Analysis of Themes and Subthemes

Relooking the hierarchical relation between senior and junior doctors appeared to be a priority. Along with a strict view against bullying at the workplace, flattening hierarchy was a theme from other studies to reduce stress at the workplace and has been shown to improve patient safety [39, 40]. Although some of the issues will have to be dealt with contextually, there is a definite need to identify and develop a universalised understanding of burnout [41, 42]. There is a need to move away from the notion that instances of burnout represent “weakness” or personal mental ill-health—a view echoed by some doctors in our study [43]. Epstein and Privitera proposed one essential component of intervention is the recognition that this is a real problem for physicians [44]. The social stigma of mental health issues in medical professionals may complicate the matter [45]. For emotional exhaustion, structural institutional changes (including duty hour restrictions) were more effective than individual-level interventions. While participants in our study strongly felt that a restriction in work hours and fixed work timings would improve well-being, it must also be noted that reductions in shift lengths may have unpredictable effects on the quality of care and training [46]. In another review, the individual-level interventions studied (mindfulness-based approaches and small group discussions) were found to be effective [43]. Targeting issues related to infrastructure deficiencies and system flaws which lead to difficulties managing outpatients surfaced as potential factors that could reduce burnout. Similar responses from doctors in New Zealand resonates a need for reciprocating care from the system that enhances well-being of employees through better management of patient services [17]. A crucial response that emerged is the need for psychosocial support and professional help. Easy, affordable access to adequate counselling services is an additional tool that can enhance resident performance and help provide high-quality patient care [7].

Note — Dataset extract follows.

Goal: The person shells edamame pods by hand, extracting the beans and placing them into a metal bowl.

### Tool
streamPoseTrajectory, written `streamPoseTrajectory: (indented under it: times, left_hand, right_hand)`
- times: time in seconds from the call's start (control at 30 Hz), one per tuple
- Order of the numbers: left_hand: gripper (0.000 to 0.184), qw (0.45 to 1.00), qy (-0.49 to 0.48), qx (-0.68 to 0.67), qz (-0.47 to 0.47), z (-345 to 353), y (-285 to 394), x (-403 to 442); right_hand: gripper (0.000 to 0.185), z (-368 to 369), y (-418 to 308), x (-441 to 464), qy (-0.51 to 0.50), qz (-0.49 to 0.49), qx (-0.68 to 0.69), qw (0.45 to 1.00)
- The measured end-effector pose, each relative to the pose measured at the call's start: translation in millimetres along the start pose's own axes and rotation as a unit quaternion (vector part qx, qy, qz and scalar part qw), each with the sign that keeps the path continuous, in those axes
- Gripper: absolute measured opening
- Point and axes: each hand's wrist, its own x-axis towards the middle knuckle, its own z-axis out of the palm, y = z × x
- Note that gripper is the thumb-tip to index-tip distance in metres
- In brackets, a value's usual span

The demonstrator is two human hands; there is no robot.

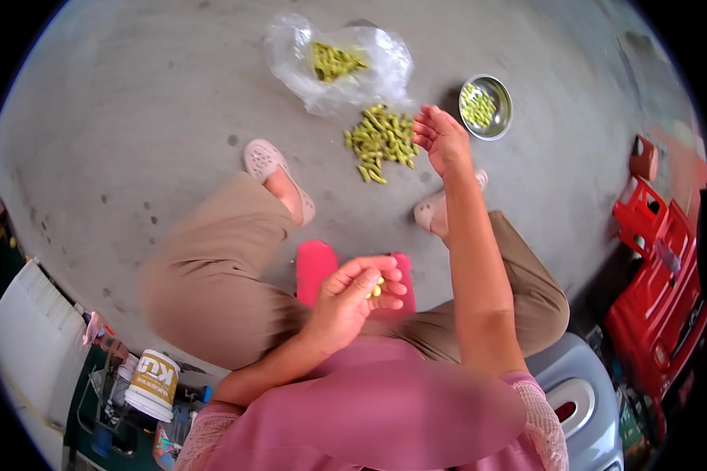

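Note:
Several pale green beans lie in my left hand, whose fingers curl round them near my lap. My right hand is stretched forward over the floor, fingers apart and slightly bent, with nothing seen in it. It is between a loose pile of green pods and a round metal bowl that holds shelled beans. Behind the pile, a clear plastic bag lies open with more pods inside.
My feet in pale clogs stand either side of the pods. Red objects lie between my knees. A white bucket is at lower left, a grey plastic piece at lower right, and red plastic furniture at far right.

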Motion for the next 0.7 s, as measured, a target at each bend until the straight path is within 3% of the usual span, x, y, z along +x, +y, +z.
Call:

Although the study provides some insight into the life of oncology residents in India, it has some inherent drawbacks. Firstly, the study design was cross-sectional and thus precludes causal interpretation between various factors. Secondly, the study consists of data from a self-reported questionnaire which may lead to overestimation of personal effects. And third, it was a single institution study and the findings cannot be generalised to oncology residents across the country. Despite the limitations of the study, it does have many strengths. It is the first study to describe the rates of burnout, anxiety and depression rates among oncology residents in India using validated tools and is probably representative of the scenario in other emerging economies. The appreciable response rate can help draw definitive insights into the problem. It also covered all fields of oncology—medical, surgical and radiation oncology, which allows us to get a comprehensive picture. The free comments section provides a peep into the individual’s perception and the macro themes generated provide some contextual information from which solutions can be sought.

Conclusion

The high level of burnout, anxiety and depression in this study is a cause for concern both due to its implications on the health of young oncologists as well as its potential impact on patient care. Further studies, in the form of in-depth interviews, surveys across a larger number of oncology trainees and follow-up studies to measure the impact of intervention would be required to establish the causes and evaluate solutions to improve the psychosocial well-being of oncology residents.